Check out our High Performance Batch Processing API: Match and Enrich Data Using CSV/TSV Files as Input Data to our APIs Learn More

Matching Data in Snowflake: Three Ways

by Interzoid Team


Finding duplicates in Snowflake

A requirement of finding duplicates, fuzzy matching, eliminating redundancy, and identifying data inconsistency are all ways of saying that you have some data that needs to be cleaned, wrangled, prepared, and otherwise organized before its value can be maximized.

If these requirements are not met, then it can substantially compromise efforts at Analytics, Reporting, Data Science, AI/ML, CRM, Marketing, or other data-driven initiatives that depend on accurate, consistent data for successful outcomes.

Here are some samples of different types of inconsistent, matching data:

            
  G.E.
  Gen Electric
  General Electric

  Bill Jameson
  William R. Jamison

  500 Browne lane suite #100
  500 Browne ln suite 100
  500 brown lane ste 100

Here are three ways you can address this issue quickly and easily and on the fly with Interzoid and your Snowflake data.


#1) Generate a match report.

This will analyze an entire table of data (or view) and auto-generate a data match report to see how significant of an inconsistent/duplicate data challenge you have.

This can be achieved executing the following single command from the command line (it's an API call utilizing cURL).
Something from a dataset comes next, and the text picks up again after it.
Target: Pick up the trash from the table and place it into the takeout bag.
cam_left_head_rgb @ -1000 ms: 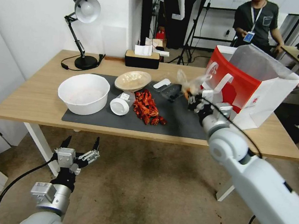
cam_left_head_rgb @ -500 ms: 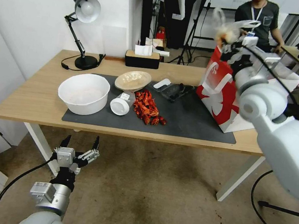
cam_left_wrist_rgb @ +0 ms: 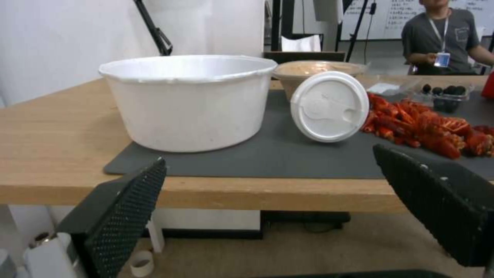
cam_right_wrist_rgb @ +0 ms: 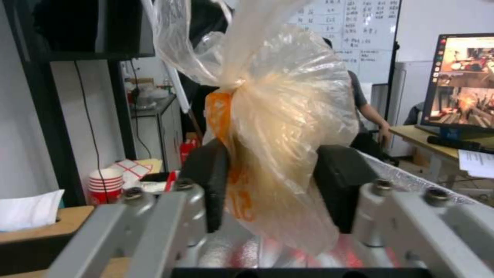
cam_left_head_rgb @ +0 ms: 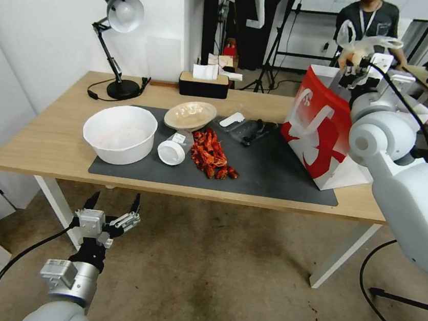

All you need is your Snowflake connection string, table name, and column name. You also need to indicate which set of matching algorithms to use based on the data content type (company/organization names, individual names, or street addresses).

                
 curl 'https://connect.interzoid.com/run?function=match&apikey=use-your-own-api-key-here&source=Snowflake&connection=your-specific-connection-string&table=companydata&column=companynames&category=company'
                

(Note: remember that within Windows, cURL requires double rather than single quotes.)

You will need to register with Interzoid to get an API key to include as a parameter with a subscription plan in place.

Example: Snowflake data table.

Finding duplicates in Snowflake


Using the command-line approach is useful because it enables match reports to be generated as scheduled and at desired time intervals, as part of a batch script, within a data pipeline, embedded as part of a business process, within an ELT/ETL process, or whichever else makes sense for a given business scenario.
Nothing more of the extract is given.